This article has been updated

Dear Editor,

Vitamins B1 and B6 are two water-soluble vitamins. Their active forms thiamine pyrophosphate and pyridoxal 5′-phosphate serve as cofactors for numerous enzymes involved in multiple biochemical reactions that are essential to maintain the composition and energy metabolism of the human body.1 Consequently, their deficiency leads to a variety of diseases, such as neurological abnormalities and cardiovascular diseases.2 Humans cannot synthesize these vitamins de novo and must obtain them from the diet.
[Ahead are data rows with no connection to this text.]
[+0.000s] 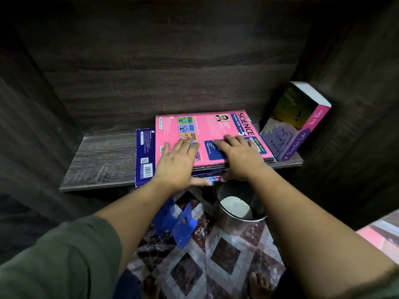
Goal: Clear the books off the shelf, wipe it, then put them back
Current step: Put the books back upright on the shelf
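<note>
**2 hands on a stack of books at the front of a dark wooden shelf**

A person looks down into a dark wood-grain shelf (103, 160). A flat stack of books sits right of the middle of the shelf, its near edge overhanging the front lip. On top lies a pink science workbook (207, 130), back cover up. A dark blue book (145, 156) lies lower in the stack, sticking out to the left. Further right, a thick purple paperback (298, 124) leans against the side wall, just beside the stack.

The left hand (179, 162) lies flat on the pink cover, fingers straight and spread, its thumb along the stack's front edge. The right hand (239, 160) rests on the cover too, fingers laid over the top, thumb tucked under the near edge, pinching the stack.

Whether the stack is coming off or going back cannot be told from this view. Either way, the covers look slick, so the books may slide apart. A sound approach is to square the stack first, hook both thumbs beneath it, keep the palms pressing down, and move it level.

Below the shelf stand a metal bucket (237, 203) and a blue plastic object (179, 223) on a patterned floor mat (216, 255).
</note>
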A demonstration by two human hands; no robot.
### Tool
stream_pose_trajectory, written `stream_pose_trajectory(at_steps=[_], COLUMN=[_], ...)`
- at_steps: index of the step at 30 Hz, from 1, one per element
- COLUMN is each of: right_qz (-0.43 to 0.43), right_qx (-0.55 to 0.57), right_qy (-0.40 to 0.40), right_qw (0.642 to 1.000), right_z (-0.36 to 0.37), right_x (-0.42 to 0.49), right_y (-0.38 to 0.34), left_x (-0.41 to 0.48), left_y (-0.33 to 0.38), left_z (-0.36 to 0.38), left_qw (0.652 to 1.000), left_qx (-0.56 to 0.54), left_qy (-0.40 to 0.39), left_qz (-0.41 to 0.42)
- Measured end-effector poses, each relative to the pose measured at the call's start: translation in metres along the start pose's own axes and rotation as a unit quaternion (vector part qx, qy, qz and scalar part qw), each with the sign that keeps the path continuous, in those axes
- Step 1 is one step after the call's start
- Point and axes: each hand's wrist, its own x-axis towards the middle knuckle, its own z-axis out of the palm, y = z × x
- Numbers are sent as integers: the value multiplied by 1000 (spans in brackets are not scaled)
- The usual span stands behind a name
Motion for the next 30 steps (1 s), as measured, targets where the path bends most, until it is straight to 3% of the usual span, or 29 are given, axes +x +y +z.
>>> stream_pose_trajectory(at_steps=[3,6,11,17,21,25,27,28,30], right_qz=[100,163,169,104,28,39,95,93,16], right_qx=[-20,33,14,39,195,400,460,455,353], right_qy=[-39,-98,-98,-95,-20,179,181,156,65], right_qw=[994,981,981,989,980,898,864,872,933], right_z=[-10,-12,-19,-28,-44,-40,-33,-27,-14], right_x=[-2,-8,-9,-10,-12,-3,0,1,-1], right_y=[10,20,11,7,4,-27,-45,-54,-68], left_x=[2,1,-3,-4,-4,-16,-24,-29,-41], left_y=[-5,-12,-10,-11,-1,-21,-42,-53,-75], left_z=[-7,-11,-17,-11,-16,-26,-38,-44,-54], left_qw=[999,998,997,985,984,982,969,959,933], left_qx=[-44,-35,50,118,98,47,19,-9,-80], left_qy=[-19,-33,-36,111,144,185,244,274,331], left_qz=[24,32,36,67,48,-1,-43,-69,-117])
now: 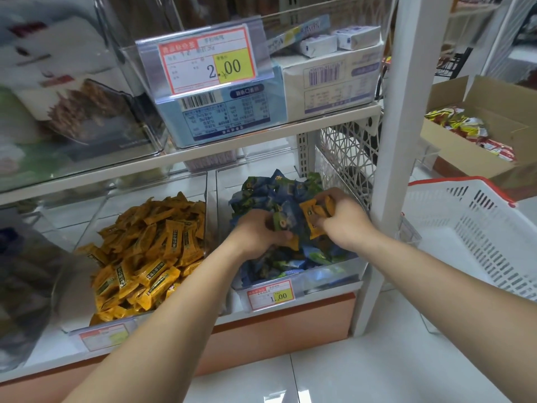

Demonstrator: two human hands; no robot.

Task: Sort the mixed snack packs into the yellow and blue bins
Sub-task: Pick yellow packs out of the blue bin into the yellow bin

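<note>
Two clear bins stand side by side on the bottom shelf. The left bin [87, 225] holds a heap of yellow snack packs [151, 257]. The right bin [328, 277] holds blue snack packs [270, 196] piled high. Both my hands are inside the right bin, over the blue pile. My right hand [340, 219] grips a few yellow packs [312, 216] pulled from among the blue ones. My left hand [261, 231] curls round a small pack with a yellow-green face [280, 222], and a yellow corner shows under its fingers.
A white shelf post [392, 158] rises just right of my right hand. A white plastic basket with a red rim [470, 225] sits on the floor at right, with an open cardboard box of snacks [476, 132] behind it. An upper shelf [203, 149] with price tags overhangs both bins.
</note>
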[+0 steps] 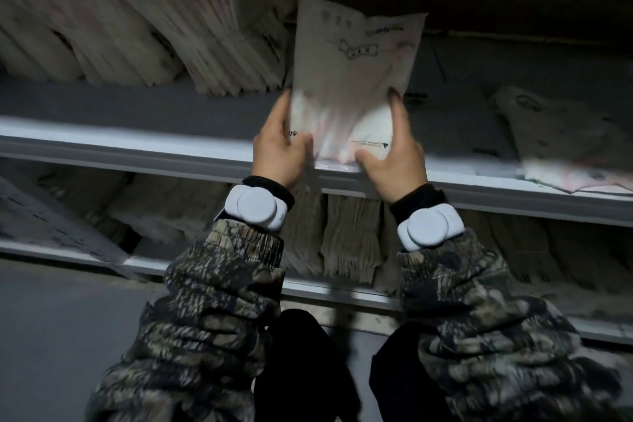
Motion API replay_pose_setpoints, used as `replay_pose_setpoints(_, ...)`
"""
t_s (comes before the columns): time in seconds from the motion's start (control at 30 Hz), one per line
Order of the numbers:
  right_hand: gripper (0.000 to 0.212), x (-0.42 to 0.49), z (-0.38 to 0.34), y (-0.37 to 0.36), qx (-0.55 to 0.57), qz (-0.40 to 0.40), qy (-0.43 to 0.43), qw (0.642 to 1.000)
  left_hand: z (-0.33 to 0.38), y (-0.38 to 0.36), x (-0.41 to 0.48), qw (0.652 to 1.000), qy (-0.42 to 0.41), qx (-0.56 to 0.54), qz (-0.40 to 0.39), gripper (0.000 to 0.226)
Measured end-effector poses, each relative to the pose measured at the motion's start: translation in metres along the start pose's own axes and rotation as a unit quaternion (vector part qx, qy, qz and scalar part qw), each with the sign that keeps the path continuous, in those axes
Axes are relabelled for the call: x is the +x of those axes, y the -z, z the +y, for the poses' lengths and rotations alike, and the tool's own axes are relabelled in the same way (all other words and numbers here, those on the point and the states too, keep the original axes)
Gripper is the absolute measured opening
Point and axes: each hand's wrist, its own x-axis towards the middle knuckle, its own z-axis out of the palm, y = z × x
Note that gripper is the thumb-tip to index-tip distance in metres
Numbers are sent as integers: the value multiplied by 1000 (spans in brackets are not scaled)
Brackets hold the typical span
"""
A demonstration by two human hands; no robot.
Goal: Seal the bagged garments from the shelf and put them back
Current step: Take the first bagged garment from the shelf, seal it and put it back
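While rows of packed bags [144,44] fill the upper left of the frame, leaning against one another on the grey shelf [120,144], the left hand [279,147] sits just left of centre, its fingers running up the left edge of a bagged garment [352,79] and its thumb pressed onto the bag's lower front. That bag stands nearly upright at the centre of the frame, its lower end over the shelf's front lip and its top reaching the dark gap under the shelf above; printed marks show on its pale plastic, though blur makes them unreadable. Whether its mouth is sealed cannot be told. Just right of it, the right hand [394,154] clasps the opposite edge in the same way, fingers behind and thumb in front. Both wrists carry a pale round band [255,207] above camouflage sleeves [212,301]. Further right, near the frame's edge, another bag [561,140] lies flat on the same shelf. Below, the lower shelf holds more stacked bags [349,243].
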Motion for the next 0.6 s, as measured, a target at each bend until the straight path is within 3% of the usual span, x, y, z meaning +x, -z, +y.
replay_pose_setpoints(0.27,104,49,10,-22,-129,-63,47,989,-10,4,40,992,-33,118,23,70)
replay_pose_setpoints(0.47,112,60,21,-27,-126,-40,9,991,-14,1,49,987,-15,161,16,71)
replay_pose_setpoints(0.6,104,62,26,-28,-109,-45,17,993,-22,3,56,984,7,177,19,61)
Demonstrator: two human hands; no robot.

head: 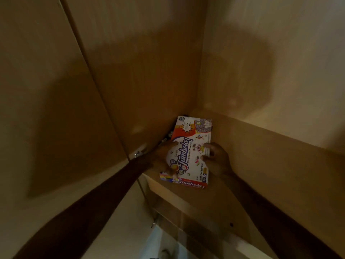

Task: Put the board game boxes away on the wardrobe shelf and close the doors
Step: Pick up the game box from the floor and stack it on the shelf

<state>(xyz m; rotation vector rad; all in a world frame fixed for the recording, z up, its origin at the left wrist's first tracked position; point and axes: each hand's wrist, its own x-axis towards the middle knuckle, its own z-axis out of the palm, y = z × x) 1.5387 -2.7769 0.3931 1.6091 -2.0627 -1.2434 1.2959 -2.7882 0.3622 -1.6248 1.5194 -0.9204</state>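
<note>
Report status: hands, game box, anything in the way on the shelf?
Left hand and right hand both grip the game box. Box at the shelf front edge. Dark things behind it in the corner, too dim to identify.

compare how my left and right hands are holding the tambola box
The left hand grips the Tambola box by its left long edge; the right hand grips the right edge. The left hand's digits spread wide along the lid, while the right hand's sit close together near the middle. Both curl onto the lid and hold the same box at the wardrobe shelf.
</note>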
Two specific transporters, thiamine transporter 1 (ThTr1 or SLC19A2) and thiamine transporter 2 (ThTr2 or SLC19A3), have been identified to be the major transmembrane transporters that are involved in the uptake of both vitamins thus far.3,4,5,6 Interestingly, the clinical antineoplastic drug fedratinib, a Janus kinase 2 (JAK2) inhibitor used in treating myelofibrosis, induces Wernicke’s-like encephalopathy in some myelofibrosis patients due to thiamine scarcity.7,8 This is caused by its off-target inhibitory activity against both SLC19A2 and SLC19A3.9 Here, we report the cryo-electron microscopy (cryo-EM) structures of human SLC19A3 in complex with vitamins B1, B6, or fedratinib. Remarkably, all these compounds bind to the same site on SLC19A3 via a closely related structural element. Mutagenesis studies further revealed the critical residues of SLC19A3 for substrate and drug recognition. In summary, our work provides a structural framework for understanding the substrate diversity of SLC19A3.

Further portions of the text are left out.